Task item:
Any images in the material are to be dropped while every line is retyped exactly.
⟨
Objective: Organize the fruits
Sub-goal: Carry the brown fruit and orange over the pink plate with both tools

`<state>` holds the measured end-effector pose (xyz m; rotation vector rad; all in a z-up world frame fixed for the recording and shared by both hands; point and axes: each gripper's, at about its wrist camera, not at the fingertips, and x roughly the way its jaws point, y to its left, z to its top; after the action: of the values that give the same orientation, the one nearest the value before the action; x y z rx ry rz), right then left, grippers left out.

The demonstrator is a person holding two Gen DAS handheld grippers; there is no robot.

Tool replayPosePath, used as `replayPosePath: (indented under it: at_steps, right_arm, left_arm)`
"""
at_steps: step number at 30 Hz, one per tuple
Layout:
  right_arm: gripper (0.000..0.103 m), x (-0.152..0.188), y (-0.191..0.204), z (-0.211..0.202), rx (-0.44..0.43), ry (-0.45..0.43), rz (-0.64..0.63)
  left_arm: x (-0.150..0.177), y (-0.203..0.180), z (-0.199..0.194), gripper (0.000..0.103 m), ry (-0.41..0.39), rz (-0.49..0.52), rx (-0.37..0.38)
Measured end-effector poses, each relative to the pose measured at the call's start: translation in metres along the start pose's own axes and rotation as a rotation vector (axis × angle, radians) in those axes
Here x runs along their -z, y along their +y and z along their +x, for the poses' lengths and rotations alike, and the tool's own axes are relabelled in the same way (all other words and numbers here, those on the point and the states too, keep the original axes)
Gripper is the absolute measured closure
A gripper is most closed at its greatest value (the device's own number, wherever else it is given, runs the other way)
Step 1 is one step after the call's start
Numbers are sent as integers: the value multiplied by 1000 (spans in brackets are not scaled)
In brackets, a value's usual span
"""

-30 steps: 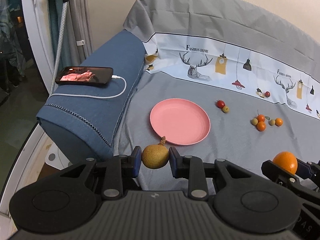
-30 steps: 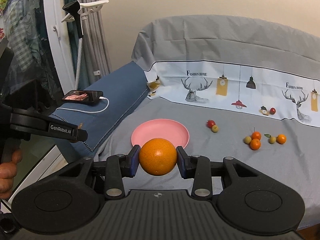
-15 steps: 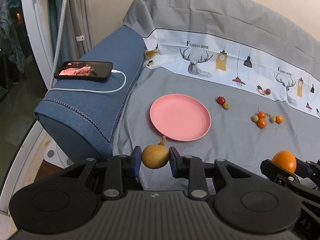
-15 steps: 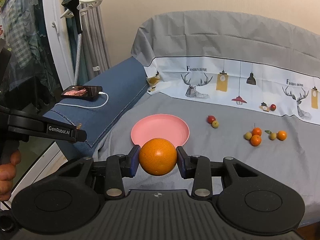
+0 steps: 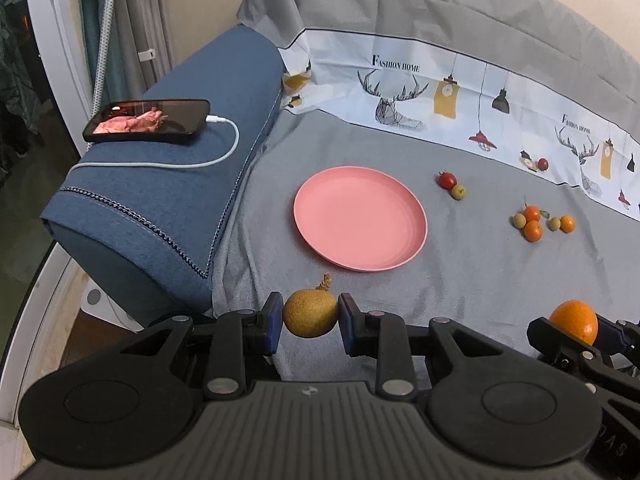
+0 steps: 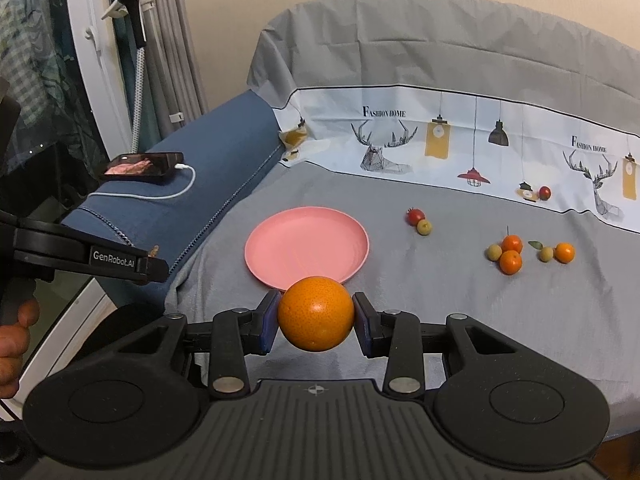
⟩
Problem solution:
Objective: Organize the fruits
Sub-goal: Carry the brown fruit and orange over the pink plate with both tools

`<state>` holds the measured end-effector pose (xyz m; rotation vector rad; all in a z-up world frame fixed for the recording and shared by both hands; point and axes: each gripper's, at about its wrist camera, not at the fingertips, and x roughly the way its jaws point, y to its left, z to its top; after the action: of the values that give the same orientation, the one nearest the value before the action; x y z rx ry rz), right then left, grippers left out.

The demonstrator is a person holding two Gen DAS handheld grippers; there is no robot.

Tool replayPosePath, used as `replayPosePath: (indented under it: at_steps, right_arm, left_arm)`
"""
at_steps: step number at 30 Hz, one per tuple
Layout:
  right_arm: gripper (0.000..0.103 m), x (-0.152..0.188), y (-0.191..0.204), z (-0.211..0.202), rx (-0.44..0.43), ry (-0.45..0.43), rz (-0.64..0.63)
  left_arm: x (-0.150..0.177), y (-0.203..0.180), z (-0.199..0.194), gripper (0.000..0.103 m), ry (-0.41..0.39), rz (-0.49..0.52), rx (-0.37..0.38)
Measured end-effector poses, each relative to the pose measured at the call's start: translation in metres along the start pose's own axes and rotation as a rotation vector (axis × angle, radians) in those axes
Here x runs along their -z, y along their +y and z along their +x, for the poses' lengths and rotations alike, and the tool's own axes are relabelled in the same way (all other words and numbers here, those on the point and the states too, keep the original axes)
Gripper is the absolute measured closure
A gripper is most closed at its greatest value (the device's own number, wherever else it is given, runs the other way)
Step 1 is one step after the call's start
Numbers are sent as integers: the value multiplied by 1000 (spans in brackets are not scaled)
In brackets, a value's usual span
"""

-30 steps: 
-30 steps: 
-15 steps: 
-15 steps: 
+0 steps: 
+0 steps: 

This is the complete answer to the exercise.